Kniga Nr1061

В такой атмосфере легко понять ту дружбу, которая связывала меня с Хуаном-Антонио. Когда он принял решение оставить организацию, я ощутил глубокую скорбь. Я сожалел об этом так, как если бы кто-то из самых дорогих мне людей умер.

Согласно правилам “Сторожевой башни” отныне мы не должны были не говорить ему ни единого слова, но я считал, что он умен и добр и что он всего лишь переживает плохой период. Он, несомненно, вернется в родное гнездо, если к нему проявят милосердие.

В ожидании этого я продолжал с ним встречаться и приглашать его к себе, чтобы поболтать.

Мотивы его ухода вовсе не были абсурдными. Он считал, что конец света был всего лишь приманкой, чтобы обмануть людей, что общество “Сторожевой башни” было далеко от того, чтобы быть “Благоразумным рабом”, что по сути дела речь шла всего лишь о коммерции, что в учении имелись изменения и т. д. ...

Слушая его, я ужасался, но в то же время испытывал тоску и беспомощность. Тоску, ибо конец был близок и он, мой друг, должен был непоправимо погибнуть; беспомощность, ибо все мои доводы были тщетны и бессильны по отношению к нему.

Фразы, предназначенные пронзить любое сердце, соскальзывали с Хуана-Антонио. Он не придавал им никакой веры и отбрасывал их, ибо считал их чем-то не заслуживающим ни малейшего внимания.

Истерия и страх Во время одной из наших бесед он упомянул о нескольких книгах по истории, которые недавно приобрел, и я сказал, что хотел бы их прочитать. Хуан-Антонио ответил, что сейчас он очень занят и что до нашей следующей встречи, возможно, придется подождать несколько дней; а книги он даст своей матери, которая мне их передаст в Зале Царства в следующий четверг.
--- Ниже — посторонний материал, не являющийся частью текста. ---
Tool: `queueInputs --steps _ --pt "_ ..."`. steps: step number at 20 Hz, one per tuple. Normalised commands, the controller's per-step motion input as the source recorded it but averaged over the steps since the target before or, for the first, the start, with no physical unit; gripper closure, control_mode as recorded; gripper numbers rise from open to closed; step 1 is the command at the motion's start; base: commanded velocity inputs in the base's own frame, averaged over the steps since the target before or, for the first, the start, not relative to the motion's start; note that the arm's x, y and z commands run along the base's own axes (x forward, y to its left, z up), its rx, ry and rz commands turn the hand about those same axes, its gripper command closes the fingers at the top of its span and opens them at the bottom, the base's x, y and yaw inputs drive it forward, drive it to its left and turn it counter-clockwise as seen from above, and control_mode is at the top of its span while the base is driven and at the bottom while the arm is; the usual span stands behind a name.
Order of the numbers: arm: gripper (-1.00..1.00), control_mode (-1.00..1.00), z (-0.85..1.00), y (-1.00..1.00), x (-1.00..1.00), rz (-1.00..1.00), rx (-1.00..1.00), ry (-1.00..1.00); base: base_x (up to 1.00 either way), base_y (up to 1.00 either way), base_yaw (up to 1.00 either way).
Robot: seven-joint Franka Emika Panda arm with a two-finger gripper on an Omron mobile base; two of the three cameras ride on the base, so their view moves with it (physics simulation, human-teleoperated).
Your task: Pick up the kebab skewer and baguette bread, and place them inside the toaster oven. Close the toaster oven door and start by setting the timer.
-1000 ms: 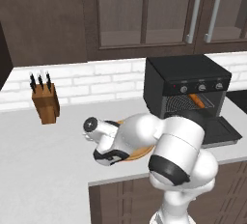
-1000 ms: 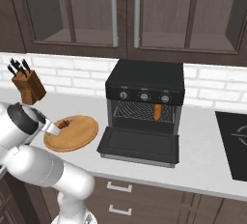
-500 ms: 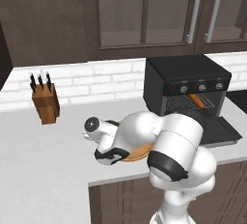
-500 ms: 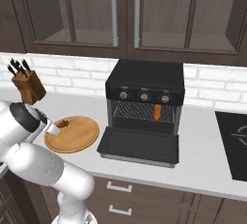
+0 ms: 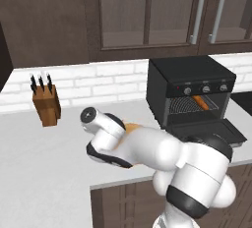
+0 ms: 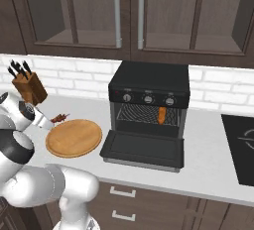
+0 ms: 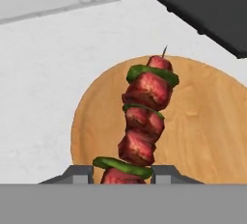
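Where the hand view looks along the gripper (image 7: 122, 172), the kebab skewer (image 7: 144, 120) rises from between the two dark finger tips (image 7: 77, 172), which press against its lowest meat chunk from either side, so the gripper is closed on the skewer. The stick carries red meat pieces with green slices between them, and its thin point ends above the far rim of the round wooden plate (image 7: 207, 131) that lies behind it on the white counter (image 7: 43, 83). In the right base view the skewer (image 6: 60, 118) shows as a small dark red streak just off the plate's (image 6: 74, 138) upper left edge, beside the arm's wrist. The toaster oven (image 6: 149, 100) stands to the right of the plate with the toaster oven door (image 6: 143, 149) dropped flat onto the counter. The baguette bread (image 6: 162, 115) lies inside on the wire rack, toward the right side of the cavity; the left base view shows it (image 5: 200, 101) there too. A wooden knife block (image 5: 46, 105) stands near the brick wall, well apart from the oven
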Motion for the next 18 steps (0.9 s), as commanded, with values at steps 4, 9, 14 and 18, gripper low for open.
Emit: queueInputs --steps 4,9,14,18 --pt "1.0 -1.0 1.0 -0.12 -0.26 -0.02 0.0 0.06 0.0 0.0 0.0" --pt "1.0 -1.0 1.0 -0.39 -0.45 0.01 0.0 0.01 0.0 0.0 0.0" --pt "1.0 -1.0 0.58 -0.76 -0.61 0.18 0.0 0.0 0.0 0.0 0.0" --pt "1.0 -1.0 0.46 -0.98 -0.53 0.26 0.04 0.0 0.0 0.0 0.0"
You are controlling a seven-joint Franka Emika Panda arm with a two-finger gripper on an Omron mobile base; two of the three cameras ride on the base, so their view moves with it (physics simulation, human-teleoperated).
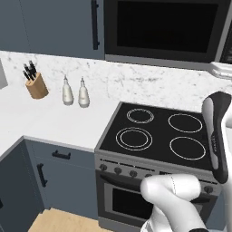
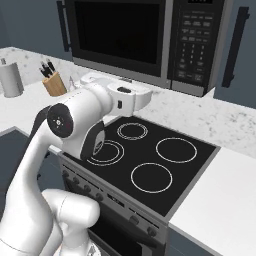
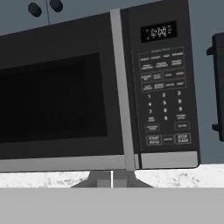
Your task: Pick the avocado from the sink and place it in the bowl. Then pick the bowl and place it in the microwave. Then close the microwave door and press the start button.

В этот четверг, минут за десять до собрания, мать Хуана-Антонио молча подошла ко мне, а затем прошептала несколько слов. Сперва я подумал, что у нее, возможно, болит горло (дело было зимой), и что она не может говорить громче. Так я ей и сказал, но она мне сделала знак замолчать и добавила, что у нее для меня что-то есть. Я спросил ее, что это, но она сказала, что нужно дождаться конца собрания. Поистине, я не понимал, почему она вела себя столь таинственно. В конце собрания я подошел к ней и спросил, что у нее есть для меня? И снова она мне сделала знак хранить молчание, глядя при этом по сторонам, а потом показала мне, что выходит и отдает мне все на улице. Я надел свое пальто, все боле заинтригованный этой сценой, подходящей скорее для какого-нибудь шпионского фильма, чем для той любви, которая, как предполагалось, царила между всеми нами. Но и выйдя на улицу, она не отдала мне пакета; мне пришлось идти рядом с ней добрый десяток минут, пока мы не свернули на улицу, довольно далекую от Зала. Тогда она внезапно остановилась (за что я ее поблагодарил, ибо шла она слишком быстро), потом сунула руку в свою сумку и вынула пакет, завернутый в газету. Я его взял, еще более заинтригованный, и попробовал развернуть, но она взмолилась, чтобы я не стал этого делать, пока не приду домой. Чтобы исполнить ее желание, причины которого я совсем не понимал, я пробежал еще несколько улиц до дома и там наконец раскрыл пакет. Многократно завернутые в бумаги, чтобы непонятно было, что внутри, там лежали книги, которые Хуан-Антонио обещал мне одолжить.